# What Next- have received approval and file number?



## jiteng02 (Sep 8, 2010)

Respected all,

I applied for Permanent Residency in Canada, from India oin 6h December 2010. I have received positive approval from CHC under fast track system on March 3rd. Please tell me whats the next step, Will they now physically verify from my employers or through a phone call or nothing or something else?
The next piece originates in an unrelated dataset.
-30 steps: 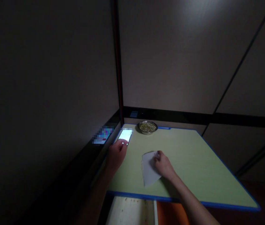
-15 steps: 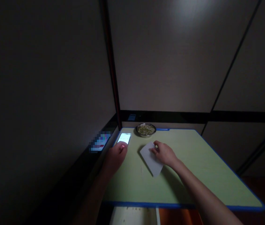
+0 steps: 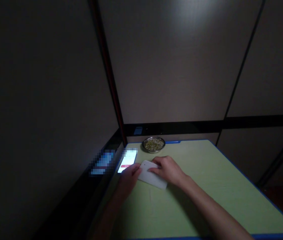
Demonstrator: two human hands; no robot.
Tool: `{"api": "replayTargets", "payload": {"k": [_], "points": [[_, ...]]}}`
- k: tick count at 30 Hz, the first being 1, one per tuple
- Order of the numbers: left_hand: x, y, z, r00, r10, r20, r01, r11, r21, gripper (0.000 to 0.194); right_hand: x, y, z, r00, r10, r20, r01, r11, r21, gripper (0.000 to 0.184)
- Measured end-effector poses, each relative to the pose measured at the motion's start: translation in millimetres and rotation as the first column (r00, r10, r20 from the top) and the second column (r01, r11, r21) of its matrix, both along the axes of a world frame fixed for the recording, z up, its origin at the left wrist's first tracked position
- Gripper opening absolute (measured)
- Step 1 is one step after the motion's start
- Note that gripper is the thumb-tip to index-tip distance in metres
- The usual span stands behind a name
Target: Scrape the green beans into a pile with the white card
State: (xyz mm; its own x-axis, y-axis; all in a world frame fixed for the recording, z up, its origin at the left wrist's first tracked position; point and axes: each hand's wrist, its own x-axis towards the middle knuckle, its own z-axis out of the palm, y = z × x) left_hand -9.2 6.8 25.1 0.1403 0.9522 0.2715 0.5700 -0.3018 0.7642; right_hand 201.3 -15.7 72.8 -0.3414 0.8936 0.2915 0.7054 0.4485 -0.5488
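Observation:
A flat, stiff-looking white piece (image 3: 154,178) with rounded corners and a small dark dot near its upper left corner is held tilted just above the table. My right hand (image 3: 170,170) pinches its upper right edge between thumb and fingers. At its left end, my left hand (image 3: 130,176) closes thumb and fingers on the edge. Part of the piece is hidden behind the fingers. Beyond my left hand lies a phone (image 3: 128,158) with a lit screen. Farther back stands a round metal bowl (image 3: 153,152) holding small green and pale grains or beans (image 3: 154,144).
The light green table (image 3: 221,193) has a blue edge and stands in a corner. A dark wall panel (image 3: 43,100) rises close on the left, reflecting the phone's glow. Behind the table is another panelled wall (image 3: 171,83) with a black strip.
My left hand has come from over the phone to the white piece and taken hold of its left end. The piece has turned and shifted left. The open drawer below has left view.

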Motion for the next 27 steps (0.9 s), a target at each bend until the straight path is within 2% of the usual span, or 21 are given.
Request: {"api": "replayTargets", "payload": {"k": [2, 4, 7, 9, 12, 13, 14, 16, 17, 19, 21, 23, 27], "points": [[-5.0, 2.8, -5.0, 0.998, 0.042, 0.037, -0.041, 0.999, -0.018, 0.028, 8.7, 3.4, -14.9, 0.982, 0.000, -0.188, -0.009, 0.999, -0.045, 0.028], [-9.5, 5.0, -9.3, 0.996, 0.069, 0.063, -0.068, 0.997, -0.028, 0.030, 16.4, 7.6, -32.6, 0.932, -0.040, -0.360, -0.010, 0.991, -0.135, 0.031], [-11.9, 6.2, -10.6, 0.997, 0.076, 0.031, -0.074, 0.996, -0.058, 0.030, 22.3, 13.5, -55.9, 0.877, -0.058, -0.478, -0.052, 0.975, -0.214, 0.026], [-9.1, 4.8, -6.0, 0.994, 0.108, -0.035, -0.109, 0.994, -0.024, 0.031, 21.9, 15.7, -64.9, 0.875, -0.053, -0.482, -0.058, 0.975, -0.213, 0.024], [3.7, 0.1, 5.8, 0.958, 0.182, -0.220, -0.126, 0.961, 0.245, 0.044, 16.7, 15.6, -68.1, 0.880, -0.050, -0.473, -0.047, 0.980, -0.192, 0.022], [9.8, -1.4, 9.1, 0.934, 0.183, -0.306, -0.070, 0.936, 0.345, 0.048, 14.3, 14.7, -67.3, 0.881, -0.050, -0.471, -0.041, 0.983, -0.181, 0.022], [16.1, -2.3, 11.4, 0.906, 0.146, -0.396, 0.021, 0.921, 0.388, 0.050, 11.8, 13.5, -66.0, 0.882, -0.053, -0.468, -0.031, 0.985, -0.170, 0.022], [27.6, -2.1, 12.1, 0.843, 0.064, -0.534, 0.169, 0.911, 0.376, 0.047, 8.0, 10.4, -62.9, 0.885, -0.065, -0.461, -0.003, 0.989, -0.145, 0.021], [32.0, -0.7, 10.8, 0.824, 0.054, -0.564, 0.185, 0.915, 0.358, 0.040, 7.3, 8.4, -61.6, 0.887, -0.072, -0.457, 0.011, 0.991, -0.135, 0.021], [37.4, 3.8, 7.0, 0.790, 0.058, -0.610, 0.174, 0.933, 0.314, 0.029, 10.6, 2.9, -60.7, 0.887, -0.080, -0.455, 0.025, 0.992, -0.125, 0.018], [39.0, 8.4, 4.7, 0.767, 0.089, -0.635, 0.129, 0.949, 0.289, 0.027, 21.7, -6.2, -62.8, 0.876, -0.094, -0.474, 0.038, 0.991, -0.126, 0.020], [38.9, 11.1, 6.1, 0.751, 0.092, -0.653, 0.119, 0.955, 0.271, 0.025, 41.7, -20.2, -68.4, 0.847, -0.138, -0.514, 0.085, 0.989, -0.124, 0.029], [39.4, 11.9, 15.5, 0.721, 0.080, -0.689, 0.123, 0.963, 0.240, 0.019, 100.2, -56.7, -89.7, 0.850, -0.230, -0.474, 0.182, 0.972, -0.146, 0.027]]}}
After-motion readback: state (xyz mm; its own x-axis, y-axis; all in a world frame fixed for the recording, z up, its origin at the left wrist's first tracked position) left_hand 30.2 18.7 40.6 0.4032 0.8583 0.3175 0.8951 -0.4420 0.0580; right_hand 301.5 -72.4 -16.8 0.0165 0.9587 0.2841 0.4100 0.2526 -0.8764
Please reply soon as I am having sleepless nights.

Thanks

Jitender Verma
India


----------



## Auld Yin (Mar 10, 2009)

jiteng02 said:


> Respected all,
> 
> I applied for Permanent Residency in Canada, from India oin 6h December 2010. I have received positive approval from CHC under fast track system on March 3rd. Please tell me whats the next step, Will they now physically verify from my employers or through a phone call or nothing or something else?
> 
> ...


You must be patient. If you've received approval you will next receive instructions regarding the next steps such as medical(s) and Passport(s).


----------



## jiteng02 (Sep 8, 2010)

Thank you Auld Yin,

My main concern is whether they verify physically from employers or over phone or they just dont verify. I am confused. Everybody I asked, they told me they do not verify and send medicals if case is OK.

Please reply.

Thanks in advance.

Jitender Verma
India


----------



## mohitrahuja (Aug 7, 2010)

*hi!!*



jiteng02 said:


> Thank you Auld Yin,
> 
> My main concern is whether they verify physically from employers or over phone or they just dont verify. I am confused. Everybody I asked, they told me they do not verify and send medicals if case is OK.
> 
> ...


Hi Jitender,

I have also already applied for Canada PR, first of all under which category you have applied??? and i think you embassy was Chandigarh or Delhi??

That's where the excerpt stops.